**Work instruction:**
In the data below, find the line containing "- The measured", then set down that line and every later line up to and including the line containing "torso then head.", exactly.

##### Recorded information

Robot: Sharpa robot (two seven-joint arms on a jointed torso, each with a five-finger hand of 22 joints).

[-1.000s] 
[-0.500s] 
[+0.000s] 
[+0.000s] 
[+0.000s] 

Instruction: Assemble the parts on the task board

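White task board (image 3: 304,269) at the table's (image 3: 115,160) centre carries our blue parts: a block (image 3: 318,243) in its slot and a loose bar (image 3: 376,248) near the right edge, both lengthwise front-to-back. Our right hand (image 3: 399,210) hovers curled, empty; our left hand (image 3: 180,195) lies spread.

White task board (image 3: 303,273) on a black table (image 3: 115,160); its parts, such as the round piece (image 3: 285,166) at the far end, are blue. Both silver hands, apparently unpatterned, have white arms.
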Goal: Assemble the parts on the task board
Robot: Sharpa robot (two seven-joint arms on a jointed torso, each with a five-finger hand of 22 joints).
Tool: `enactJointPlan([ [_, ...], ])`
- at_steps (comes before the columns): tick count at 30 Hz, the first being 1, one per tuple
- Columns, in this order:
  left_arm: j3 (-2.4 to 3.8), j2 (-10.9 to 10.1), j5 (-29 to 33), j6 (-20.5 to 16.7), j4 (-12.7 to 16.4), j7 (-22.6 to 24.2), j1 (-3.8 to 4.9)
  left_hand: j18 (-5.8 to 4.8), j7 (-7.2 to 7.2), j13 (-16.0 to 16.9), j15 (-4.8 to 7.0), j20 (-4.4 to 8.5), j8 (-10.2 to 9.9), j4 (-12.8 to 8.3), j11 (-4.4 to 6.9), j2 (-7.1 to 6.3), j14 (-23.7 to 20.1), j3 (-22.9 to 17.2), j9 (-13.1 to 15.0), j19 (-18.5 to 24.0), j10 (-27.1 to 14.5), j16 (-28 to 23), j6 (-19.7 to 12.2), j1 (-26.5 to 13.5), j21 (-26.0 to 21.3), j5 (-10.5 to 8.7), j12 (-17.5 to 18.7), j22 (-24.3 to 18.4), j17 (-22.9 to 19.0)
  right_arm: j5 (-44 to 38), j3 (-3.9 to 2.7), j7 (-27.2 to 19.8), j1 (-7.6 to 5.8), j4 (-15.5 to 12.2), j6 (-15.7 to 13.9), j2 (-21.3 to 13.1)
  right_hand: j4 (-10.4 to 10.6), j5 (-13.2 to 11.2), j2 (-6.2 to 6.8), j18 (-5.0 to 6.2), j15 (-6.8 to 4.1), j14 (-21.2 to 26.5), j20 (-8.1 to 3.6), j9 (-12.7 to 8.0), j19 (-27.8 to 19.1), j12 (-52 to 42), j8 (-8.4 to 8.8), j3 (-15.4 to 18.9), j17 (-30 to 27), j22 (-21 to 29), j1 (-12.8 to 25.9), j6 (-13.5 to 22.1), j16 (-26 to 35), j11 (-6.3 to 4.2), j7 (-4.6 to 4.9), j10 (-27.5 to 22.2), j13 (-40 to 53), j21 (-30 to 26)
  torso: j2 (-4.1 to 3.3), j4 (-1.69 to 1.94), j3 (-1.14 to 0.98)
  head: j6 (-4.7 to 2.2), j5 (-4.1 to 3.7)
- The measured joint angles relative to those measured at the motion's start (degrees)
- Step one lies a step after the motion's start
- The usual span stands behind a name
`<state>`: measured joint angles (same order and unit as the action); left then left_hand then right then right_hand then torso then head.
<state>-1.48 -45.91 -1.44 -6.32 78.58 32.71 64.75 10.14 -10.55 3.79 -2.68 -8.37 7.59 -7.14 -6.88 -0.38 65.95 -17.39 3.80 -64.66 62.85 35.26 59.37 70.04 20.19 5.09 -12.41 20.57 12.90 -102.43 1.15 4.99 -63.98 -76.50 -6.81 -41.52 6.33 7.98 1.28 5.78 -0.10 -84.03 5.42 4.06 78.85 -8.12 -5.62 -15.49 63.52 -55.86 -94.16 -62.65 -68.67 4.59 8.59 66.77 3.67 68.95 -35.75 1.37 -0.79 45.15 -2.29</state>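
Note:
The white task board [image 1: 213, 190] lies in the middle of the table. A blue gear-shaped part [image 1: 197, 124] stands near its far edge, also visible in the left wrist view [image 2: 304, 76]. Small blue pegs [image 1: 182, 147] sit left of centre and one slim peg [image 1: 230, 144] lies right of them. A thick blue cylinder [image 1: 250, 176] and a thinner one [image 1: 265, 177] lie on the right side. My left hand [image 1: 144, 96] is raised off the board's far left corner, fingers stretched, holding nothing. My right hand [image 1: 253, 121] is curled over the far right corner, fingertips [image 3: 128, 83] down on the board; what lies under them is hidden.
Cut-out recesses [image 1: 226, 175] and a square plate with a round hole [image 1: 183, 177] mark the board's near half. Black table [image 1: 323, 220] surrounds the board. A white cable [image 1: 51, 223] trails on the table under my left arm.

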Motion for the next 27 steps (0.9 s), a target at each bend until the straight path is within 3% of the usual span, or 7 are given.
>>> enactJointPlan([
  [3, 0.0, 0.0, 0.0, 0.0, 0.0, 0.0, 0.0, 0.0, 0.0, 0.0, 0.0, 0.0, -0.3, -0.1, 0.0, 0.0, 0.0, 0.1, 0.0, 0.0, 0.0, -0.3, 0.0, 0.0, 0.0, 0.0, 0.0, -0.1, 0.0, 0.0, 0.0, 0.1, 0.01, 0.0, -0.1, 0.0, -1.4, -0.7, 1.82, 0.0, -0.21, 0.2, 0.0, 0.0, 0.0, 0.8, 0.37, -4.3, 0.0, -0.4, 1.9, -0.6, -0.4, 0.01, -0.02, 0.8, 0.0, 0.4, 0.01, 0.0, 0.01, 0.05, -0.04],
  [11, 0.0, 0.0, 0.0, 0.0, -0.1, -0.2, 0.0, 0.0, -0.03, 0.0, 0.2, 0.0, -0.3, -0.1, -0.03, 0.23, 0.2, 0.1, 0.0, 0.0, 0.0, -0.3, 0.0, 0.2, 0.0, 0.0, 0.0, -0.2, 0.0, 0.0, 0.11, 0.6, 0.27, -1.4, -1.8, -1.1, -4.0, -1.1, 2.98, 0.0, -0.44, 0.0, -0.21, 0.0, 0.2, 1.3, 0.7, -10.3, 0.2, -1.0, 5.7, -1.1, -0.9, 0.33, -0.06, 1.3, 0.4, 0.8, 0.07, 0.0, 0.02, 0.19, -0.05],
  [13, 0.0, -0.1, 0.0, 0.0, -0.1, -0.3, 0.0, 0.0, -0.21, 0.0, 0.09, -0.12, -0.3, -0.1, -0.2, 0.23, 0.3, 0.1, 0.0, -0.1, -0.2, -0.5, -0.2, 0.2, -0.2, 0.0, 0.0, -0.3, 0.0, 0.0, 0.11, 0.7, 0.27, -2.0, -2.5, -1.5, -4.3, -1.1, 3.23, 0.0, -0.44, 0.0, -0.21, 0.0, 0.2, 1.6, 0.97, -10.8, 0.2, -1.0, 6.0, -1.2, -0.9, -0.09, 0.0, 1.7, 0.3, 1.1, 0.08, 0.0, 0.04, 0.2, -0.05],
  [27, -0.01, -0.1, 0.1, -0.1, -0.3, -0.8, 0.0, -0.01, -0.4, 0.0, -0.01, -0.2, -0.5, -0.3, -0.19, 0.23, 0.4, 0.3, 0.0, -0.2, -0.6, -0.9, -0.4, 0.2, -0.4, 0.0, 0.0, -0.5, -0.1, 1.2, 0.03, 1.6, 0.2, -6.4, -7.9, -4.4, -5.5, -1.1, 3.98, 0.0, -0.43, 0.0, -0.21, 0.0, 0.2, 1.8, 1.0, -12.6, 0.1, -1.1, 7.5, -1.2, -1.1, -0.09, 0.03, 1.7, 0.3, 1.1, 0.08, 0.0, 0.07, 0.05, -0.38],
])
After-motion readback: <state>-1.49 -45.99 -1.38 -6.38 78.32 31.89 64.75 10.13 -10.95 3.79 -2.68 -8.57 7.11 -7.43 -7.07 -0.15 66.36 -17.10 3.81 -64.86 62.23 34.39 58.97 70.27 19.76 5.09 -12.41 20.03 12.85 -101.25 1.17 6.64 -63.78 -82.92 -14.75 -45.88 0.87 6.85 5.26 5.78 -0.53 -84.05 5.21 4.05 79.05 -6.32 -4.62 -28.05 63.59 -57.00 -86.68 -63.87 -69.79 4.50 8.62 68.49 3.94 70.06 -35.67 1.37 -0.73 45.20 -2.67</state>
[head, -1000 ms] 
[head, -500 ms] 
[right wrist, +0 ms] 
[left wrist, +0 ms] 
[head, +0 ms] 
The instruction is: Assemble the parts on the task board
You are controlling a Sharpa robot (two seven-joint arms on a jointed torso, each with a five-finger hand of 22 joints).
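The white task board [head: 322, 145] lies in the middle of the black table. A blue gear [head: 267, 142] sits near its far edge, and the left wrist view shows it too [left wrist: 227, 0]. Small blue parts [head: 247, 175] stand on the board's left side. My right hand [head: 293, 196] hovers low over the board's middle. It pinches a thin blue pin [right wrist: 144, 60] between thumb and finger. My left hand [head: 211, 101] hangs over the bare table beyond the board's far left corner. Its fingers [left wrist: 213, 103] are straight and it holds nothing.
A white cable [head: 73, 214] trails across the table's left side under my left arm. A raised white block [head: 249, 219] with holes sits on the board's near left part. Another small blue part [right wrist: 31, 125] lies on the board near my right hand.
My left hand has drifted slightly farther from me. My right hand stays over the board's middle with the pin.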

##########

**Response to this task:**
- The measured joint angles relative to those measured at the motion's start (degrees)
- Step one lies a step after the motion's start
- The usual span stands behind a name
`<state>`: measured joint angles (same order and unit as the action); left then left_hand then right then right_hand then torso then head.

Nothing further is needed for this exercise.